Data entries
====================

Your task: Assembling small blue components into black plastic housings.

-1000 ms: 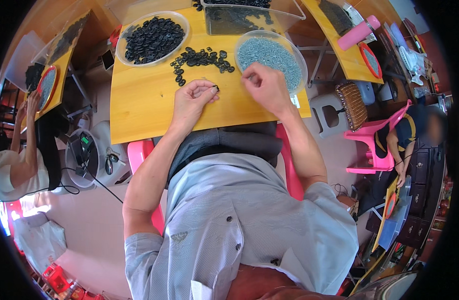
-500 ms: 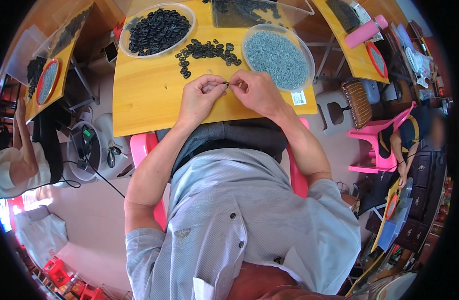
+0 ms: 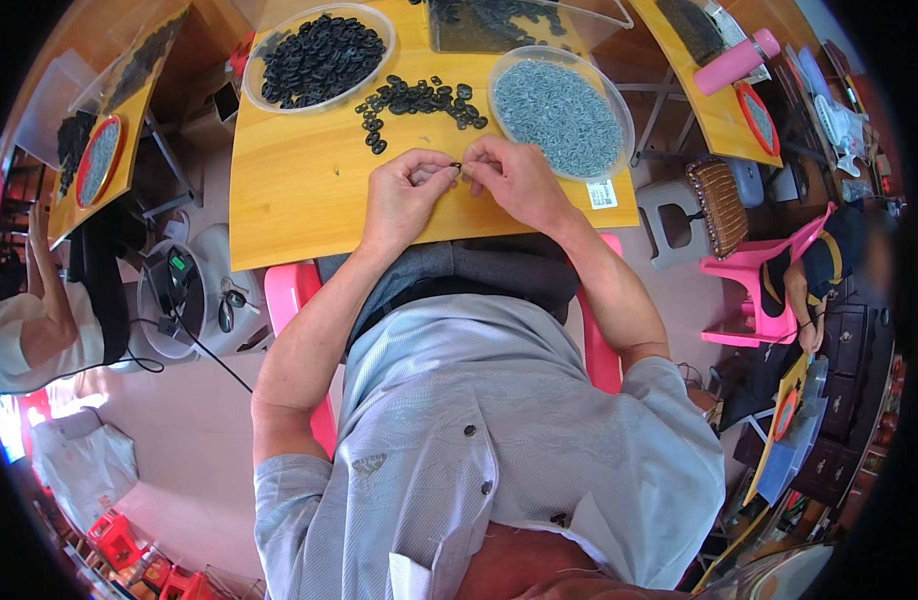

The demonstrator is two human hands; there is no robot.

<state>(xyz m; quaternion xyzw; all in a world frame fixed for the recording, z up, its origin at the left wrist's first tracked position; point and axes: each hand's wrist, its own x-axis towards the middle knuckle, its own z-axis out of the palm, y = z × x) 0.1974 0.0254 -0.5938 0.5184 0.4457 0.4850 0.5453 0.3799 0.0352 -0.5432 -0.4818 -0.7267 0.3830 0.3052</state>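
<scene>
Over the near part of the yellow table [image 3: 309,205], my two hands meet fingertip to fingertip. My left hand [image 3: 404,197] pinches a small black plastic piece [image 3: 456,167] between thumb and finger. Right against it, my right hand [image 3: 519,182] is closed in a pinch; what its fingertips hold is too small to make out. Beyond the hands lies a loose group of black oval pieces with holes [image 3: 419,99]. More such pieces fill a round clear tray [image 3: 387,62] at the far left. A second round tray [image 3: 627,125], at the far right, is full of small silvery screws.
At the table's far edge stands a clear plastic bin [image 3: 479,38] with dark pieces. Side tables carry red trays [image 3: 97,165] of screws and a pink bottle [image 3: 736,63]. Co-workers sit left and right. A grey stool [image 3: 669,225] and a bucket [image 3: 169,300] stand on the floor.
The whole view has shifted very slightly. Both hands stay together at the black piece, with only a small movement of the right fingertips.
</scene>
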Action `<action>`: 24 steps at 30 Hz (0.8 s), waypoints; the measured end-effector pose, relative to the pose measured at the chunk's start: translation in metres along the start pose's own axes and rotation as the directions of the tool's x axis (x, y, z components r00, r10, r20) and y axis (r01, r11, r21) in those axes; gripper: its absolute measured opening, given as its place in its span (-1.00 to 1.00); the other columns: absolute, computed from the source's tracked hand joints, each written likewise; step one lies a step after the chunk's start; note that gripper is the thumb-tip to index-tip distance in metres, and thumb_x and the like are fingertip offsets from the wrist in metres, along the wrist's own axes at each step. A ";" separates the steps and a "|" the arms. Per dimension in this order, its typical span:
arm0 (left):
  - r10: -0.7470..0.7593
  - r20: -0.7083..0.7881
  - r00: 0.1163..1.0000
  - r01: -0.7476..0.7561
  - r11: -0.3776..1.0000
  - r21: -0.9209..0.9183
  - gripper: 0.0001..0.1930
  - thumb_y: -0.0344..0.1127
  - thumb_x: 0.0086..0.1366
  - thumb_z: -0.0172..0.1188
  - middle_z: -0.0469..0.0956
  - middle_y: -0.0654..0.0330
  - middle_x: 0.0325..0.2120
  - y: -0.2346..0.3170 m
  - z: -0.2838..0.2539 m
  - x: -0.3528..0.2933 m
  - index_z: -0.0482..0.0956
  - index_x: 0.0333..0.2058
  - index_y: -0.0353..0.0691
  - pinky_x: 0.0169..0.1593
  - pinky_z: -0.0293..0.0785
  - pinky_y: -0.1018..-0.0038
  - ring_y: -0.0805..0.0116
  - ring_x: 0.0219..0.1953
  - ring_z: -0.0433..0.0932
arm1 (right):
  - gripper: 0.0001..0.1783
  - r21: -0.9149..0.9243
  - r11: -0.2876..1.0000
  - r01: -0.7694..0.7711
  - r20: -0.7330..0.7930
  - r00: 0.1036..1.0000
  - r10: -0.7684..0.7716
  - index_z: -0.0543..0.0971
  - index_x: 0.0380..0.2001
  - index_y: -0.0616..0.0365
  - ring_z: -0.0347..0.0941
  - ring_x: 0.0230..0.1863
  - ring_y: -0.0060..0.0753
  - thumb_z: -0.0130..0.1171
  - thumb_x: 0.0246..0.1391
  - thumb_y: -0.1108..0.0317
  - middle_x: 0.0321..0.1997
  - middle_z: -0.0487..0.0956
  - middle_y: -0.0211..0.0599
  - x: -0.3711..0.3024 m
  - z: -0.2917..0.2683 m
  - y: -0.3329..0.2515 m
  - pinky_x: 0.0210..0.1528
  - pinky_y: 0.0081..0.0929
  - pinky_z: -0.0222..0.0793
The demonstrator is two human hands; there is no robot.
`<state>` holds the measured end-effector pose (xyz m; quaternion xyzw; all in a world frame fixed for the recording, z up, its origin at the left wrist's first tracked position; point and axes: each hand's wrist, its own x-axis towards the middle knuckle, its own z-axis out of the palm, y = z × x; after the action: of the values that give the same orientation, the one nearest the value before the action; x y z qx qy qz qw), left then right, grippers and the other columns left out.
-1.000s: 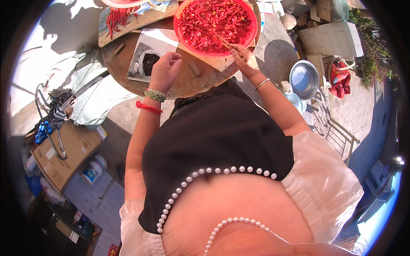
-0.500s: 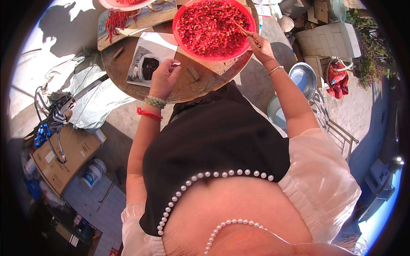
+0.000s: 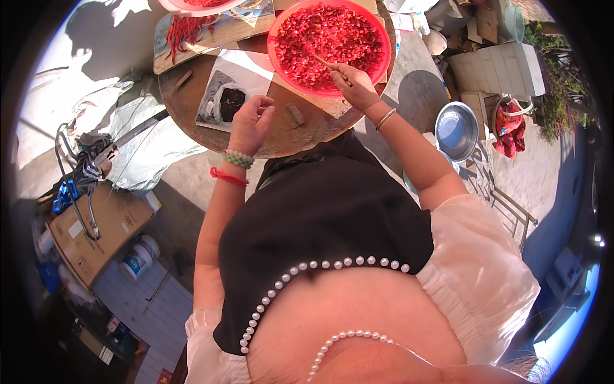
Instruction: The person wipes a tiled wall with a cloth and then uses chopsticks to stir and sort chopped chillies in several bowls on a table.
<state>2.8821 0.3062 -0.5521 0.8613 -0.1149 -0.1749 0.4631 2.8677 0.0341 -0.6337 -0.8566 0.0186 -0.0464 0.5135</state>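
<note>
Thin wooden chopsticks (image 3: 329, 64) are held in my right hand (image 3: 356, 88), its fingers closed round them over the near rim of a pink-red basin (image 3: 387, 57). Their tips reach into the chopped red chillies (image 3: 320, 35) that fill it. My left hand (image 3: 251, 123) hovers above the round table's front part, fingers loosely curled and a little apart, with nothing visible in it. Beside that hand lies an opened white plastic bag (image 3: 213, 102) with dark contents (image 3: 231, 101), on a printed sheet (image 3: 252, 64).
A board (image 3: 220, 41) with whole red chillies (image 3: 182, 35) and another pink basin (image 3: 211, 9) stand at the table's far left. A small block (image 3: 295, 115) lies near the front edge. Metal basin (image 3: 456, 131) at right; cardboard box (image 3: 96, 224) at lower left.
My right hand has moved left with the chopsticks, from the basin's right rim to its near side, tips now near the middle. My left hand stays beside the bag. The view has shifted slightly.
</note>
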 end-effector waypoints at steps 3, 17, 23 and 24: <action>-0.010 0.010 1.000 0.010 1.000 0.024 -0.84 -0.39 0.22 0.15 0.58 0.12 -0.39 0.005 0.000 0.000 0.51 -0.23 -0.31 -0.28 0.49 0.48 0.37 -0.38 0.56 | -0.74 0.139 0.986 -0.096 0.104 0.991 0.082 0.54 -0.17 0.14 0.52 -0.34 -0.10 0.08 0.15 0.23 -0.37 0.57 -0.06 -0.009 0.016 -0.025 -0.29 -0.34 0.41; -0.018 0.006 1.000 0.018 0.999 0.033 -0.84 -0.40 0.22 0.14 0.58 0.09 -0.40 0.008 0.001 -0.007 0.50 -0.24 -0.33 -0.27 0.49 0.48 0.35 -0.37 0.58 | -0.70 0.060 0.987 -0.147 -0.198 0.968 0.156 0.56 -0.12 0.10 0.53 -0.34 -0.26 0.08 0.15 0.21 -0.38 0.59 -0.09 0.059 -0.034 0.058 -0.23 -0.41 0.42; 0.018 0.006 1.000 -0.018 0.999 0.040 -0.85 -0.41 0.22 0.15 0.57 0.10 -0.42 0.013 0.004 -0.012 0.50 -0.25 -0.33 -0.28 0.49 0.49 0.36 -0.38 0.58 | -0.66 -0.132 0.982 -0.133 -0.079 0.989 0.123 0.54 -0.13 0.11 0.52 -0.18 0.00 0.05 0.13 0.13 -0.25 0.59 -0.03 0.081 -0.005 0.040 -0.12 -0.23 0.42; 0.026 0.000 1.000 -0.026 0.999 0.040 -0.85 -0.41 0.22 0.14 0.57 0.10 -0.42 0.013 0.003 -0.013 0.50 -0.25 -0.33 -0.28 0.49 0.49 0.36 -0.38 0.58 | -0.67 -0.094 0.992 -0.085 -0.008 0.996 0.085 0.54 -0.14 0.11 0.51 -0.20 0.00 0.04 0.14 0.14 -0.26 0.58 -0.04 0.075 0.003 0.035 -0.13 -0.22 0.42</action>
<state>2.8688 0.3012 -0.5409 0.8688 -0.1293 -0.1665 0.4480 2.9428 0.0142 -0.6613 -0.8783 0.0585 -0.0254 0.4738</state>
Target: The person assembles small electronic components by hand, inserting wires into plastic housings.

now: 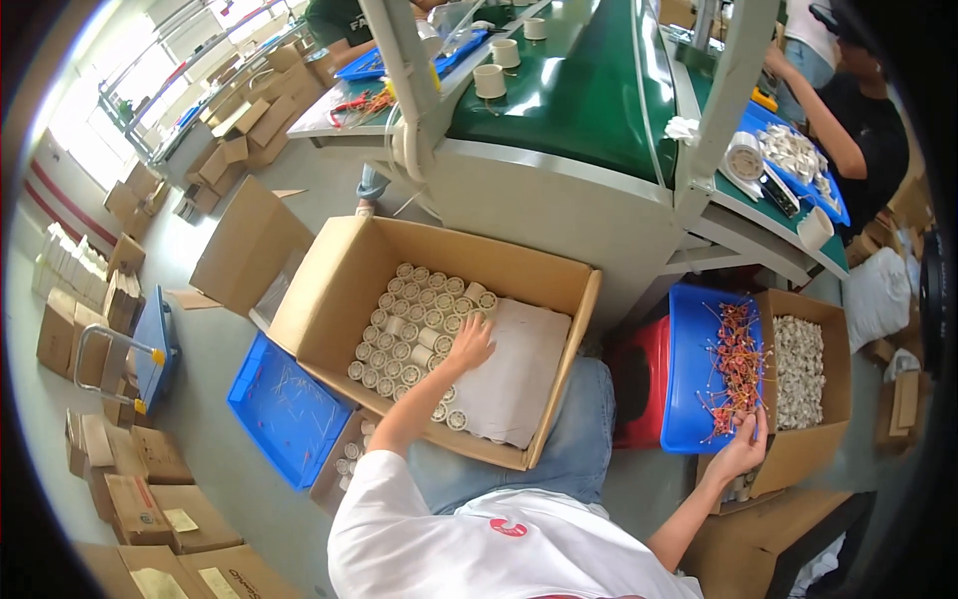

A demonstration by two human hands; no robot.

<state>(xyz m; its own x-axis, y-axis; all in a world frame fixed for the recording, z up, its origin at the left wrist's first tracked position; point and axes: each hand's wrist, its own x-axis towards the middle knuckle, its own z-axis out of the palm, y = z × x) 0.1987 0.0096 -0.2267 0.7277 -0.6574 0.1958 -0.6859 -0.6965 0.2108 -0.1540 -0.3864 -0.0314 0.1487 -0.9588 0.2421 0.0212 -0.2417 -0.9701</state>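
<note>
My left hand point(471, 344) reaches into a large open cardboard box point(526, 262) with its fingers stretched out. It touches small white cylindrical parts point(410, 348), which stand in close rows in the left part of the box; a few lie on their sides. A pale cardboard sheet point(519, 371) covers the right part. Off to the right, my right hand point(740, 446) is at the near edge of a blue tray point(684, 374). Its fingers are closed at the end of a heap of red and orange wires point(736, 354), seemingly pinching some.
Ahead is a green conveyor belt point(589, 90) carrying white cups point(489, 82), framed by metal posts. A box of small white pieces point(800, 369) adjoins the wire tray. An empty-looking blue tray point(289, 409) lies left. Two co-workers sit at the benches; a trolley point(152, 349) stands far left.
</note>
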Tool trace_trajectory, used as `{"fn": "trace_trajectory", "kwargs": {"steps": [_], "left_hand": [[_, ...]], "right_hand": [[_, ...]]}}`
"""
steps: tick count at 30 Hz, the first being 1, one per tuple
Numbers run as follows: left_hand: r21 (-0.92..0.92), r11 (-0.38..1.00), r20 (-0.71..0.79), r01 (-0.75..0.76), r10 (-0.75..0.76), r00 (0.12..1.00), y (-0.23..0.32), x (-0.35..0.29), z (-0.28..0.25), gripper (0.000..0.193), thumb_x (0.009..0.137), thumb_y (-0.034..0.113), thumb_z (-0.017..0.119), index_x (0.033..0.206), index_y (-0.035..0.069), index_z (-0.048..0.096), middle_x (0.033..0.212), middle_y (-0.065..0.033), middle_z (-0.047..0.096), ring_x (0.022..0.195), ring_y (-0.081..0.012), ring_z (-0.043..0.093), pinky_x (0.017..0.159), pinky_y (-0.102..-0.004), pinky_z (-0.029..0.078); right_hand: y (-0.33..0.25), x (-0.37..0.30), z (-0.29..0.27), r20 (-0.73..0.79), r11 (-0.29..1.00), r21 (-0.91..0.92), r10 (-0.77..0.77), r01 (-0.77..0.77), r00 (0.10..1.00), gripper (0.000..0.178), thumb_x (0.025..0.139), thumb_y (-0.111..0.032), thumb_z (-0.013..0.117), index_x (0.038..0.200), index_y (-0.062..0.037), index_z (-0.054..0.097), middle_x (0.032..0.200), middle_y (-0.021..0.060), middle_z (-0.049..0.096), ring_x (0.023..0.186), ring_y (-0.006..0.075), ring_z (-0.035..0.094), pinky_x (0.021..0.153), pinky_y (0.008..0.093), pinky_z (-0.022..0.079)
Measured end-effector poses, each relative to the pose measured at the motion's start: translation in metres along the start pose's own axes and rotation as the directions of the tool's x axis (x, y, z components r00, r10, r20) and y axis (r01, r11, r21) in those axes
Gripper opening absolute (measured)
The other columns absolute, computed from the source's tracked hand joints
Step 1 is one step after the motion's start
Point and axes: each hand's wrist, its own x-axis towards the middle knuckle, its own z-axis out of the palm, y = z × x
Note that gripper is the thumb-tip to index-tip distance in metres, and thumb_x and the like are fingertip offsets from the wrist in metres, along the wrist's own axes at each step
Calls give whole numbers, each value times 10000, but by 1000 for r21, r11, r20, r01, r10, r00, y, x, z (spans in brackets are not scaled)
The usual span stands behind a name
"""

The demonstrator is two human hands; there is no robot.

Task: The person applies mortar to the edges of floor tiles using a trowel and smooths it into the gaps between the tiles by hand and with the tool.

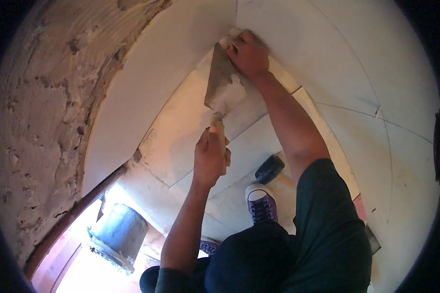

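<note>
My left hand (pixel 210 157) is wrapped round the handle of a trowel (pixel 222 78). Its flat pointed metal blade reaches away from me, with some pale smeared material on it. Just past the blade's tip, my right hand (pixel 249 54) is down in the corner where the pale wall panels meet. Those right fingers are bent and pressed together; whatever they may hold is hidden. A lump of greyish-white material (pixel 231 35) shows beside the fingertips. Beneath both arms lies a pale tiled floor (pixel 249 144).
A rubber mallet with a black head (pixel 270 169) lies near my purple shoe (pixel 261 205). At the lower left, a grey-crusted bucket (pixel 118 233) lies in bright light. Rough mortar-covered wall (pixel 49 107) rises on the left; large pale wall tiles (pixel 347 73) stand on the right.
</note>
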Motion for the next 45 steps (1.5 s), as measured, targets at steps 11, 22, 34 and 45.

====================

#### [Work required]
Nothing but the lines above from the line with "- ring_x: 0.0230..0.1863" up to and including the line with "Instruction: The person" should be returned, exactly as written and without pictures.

#### [Output below]
  - ring_x: 0.0230..0.1863
  - ring_y: -0.0060..0.0753
  - thumb_z: -0.0130..0.1171
  - thumb_x: 0.0246..0.1391
  - thumb_y: -0.1108..0.0317
  - middle_x: 0.0321..0.1997
  - middle_z: -0.0487..0.0956
  - middle_y: -0.0211..0.0599
  - x: -0.3711..0.3024 m
  - z: -0.2917..0.2683 m
  - y: -0.3329..0.2515 m
  - pinky_x: 0.0210..0.1528
  - pinky_y: 0.0081..0.0929
  - pinky_z: -0.0222..0.0793
The demonstrator is two human hands; there is no robot.
`<state>` holds the measured end-effector pose (xyz m; quaternion xyzw; all in a world frame fixed for the recording, z up, its origin at the left wrist's first tracked position; point and axes: each hand's wrist, its own x-axis towards the middle knuckle, its own z-axis out of the palm, y = z × x; after the action: of the values that give the same orientation, the one nearest the value before the action; x y z qx qy qz qw), left then right, grippers and the other columns left out.
-1.000s: 
-0.500s: 
+0.000s: 
Instruction: The person wipes a tiled wall with a cloth and then uses chopsticks to stir and sort chopped chillies in several bowls on a table.

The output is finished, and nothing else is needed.